Deep underground mines are “hot” work sites because of the heat from the rock itself. Ground water flowing through hot rock formations becomes hot and adds to the air temperature.
Activities like drilling, blasting, and welding add to the heat load put on miners, on the surface and underground.
Powered equipment -- engines, motors, compressors, and some lighting -- also increase the amount of heat found in all these work areas.
Human bodies generate a significant amount of heat, especially when strenuous movement is involved.
Generally, the higher the amount of moisture in the air -- humidity -- the more uncomfortable and dangerous the area becomes.
What is heat strain?
Heat strain refers to adjustments made by the individual in response to heat. These adjustments include biochemical, physiological, and psychological processes. Heat strain can show itself in the form of irritation, anger, and other emotions that can lead to rash, unsafe acts.
What is heat stress?
Heat stress refers to the total heat-related load on the individual from all natural and man-made sources. If this heat load is not reduced or eliminated, workers can suffer from mild to dangerous heat-related disorders and illnesses.
When the body is shielded or prevented from normal circulation of air, perspiration does not evaporate, thus eliminating the body’s main mechanism for cooling. A cool towel on the back of the neck will effectively cause the hypothalamus (the body’s thermostat) to reduce the
body’s temperature immediately by 2 to 4 degrees in a heat stress situation.
Does heat contribute to high accident rates?

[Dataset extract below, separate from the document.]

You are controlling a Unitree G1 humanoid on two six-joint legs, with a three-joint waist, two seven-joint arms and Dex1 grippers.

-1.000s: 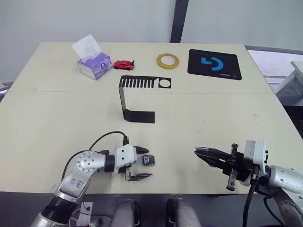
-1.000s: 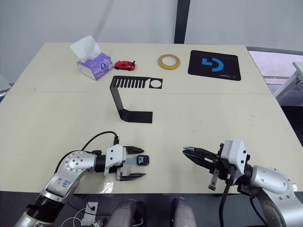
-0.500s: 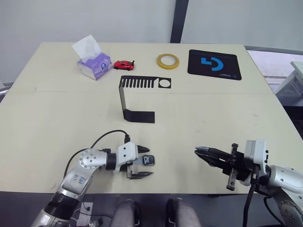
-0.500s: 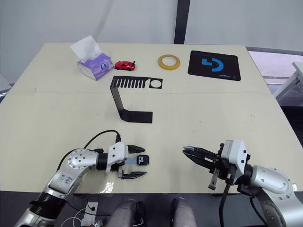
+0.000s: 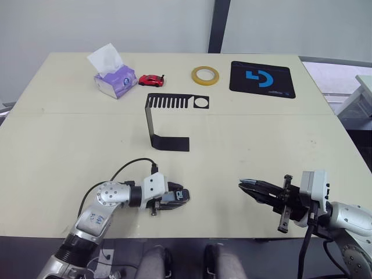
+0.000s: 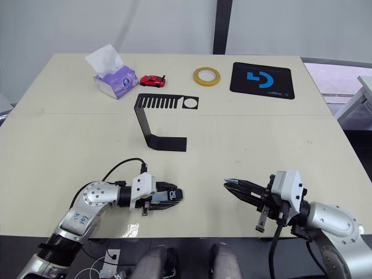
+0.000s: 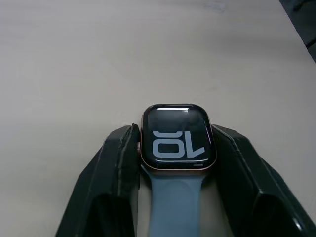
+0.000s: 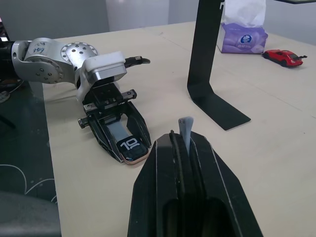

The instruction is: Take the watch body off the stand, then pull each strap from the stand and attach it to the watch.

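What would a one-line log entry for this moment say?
left end effector: shut on watch body, one strap attached | right end effector: shut on second strap | stand: bare

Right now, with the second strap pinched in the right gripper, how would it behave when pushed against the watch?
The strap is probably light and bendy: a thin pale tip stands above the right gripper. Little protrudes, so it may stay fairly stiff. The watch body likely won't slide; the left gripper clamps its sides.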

Studies have shown that workers in hot, humid environments have difficulty concentrating and some3 times take dangerous shortcuts. Dexterity and coordination, the ability to remain alert during lengthy and monotonous tasks, and the ability to make quick decisions are adversely affected by the heat. Lowest accident rates have been related to miners working at temperatures below 70°F (21°C); highest accident rates are connected with temperatures above 80°F (27°C). When humidity is a factor, heat stress can occur at lower temperatures.
(See Appendix B Temperature-Humidity Index)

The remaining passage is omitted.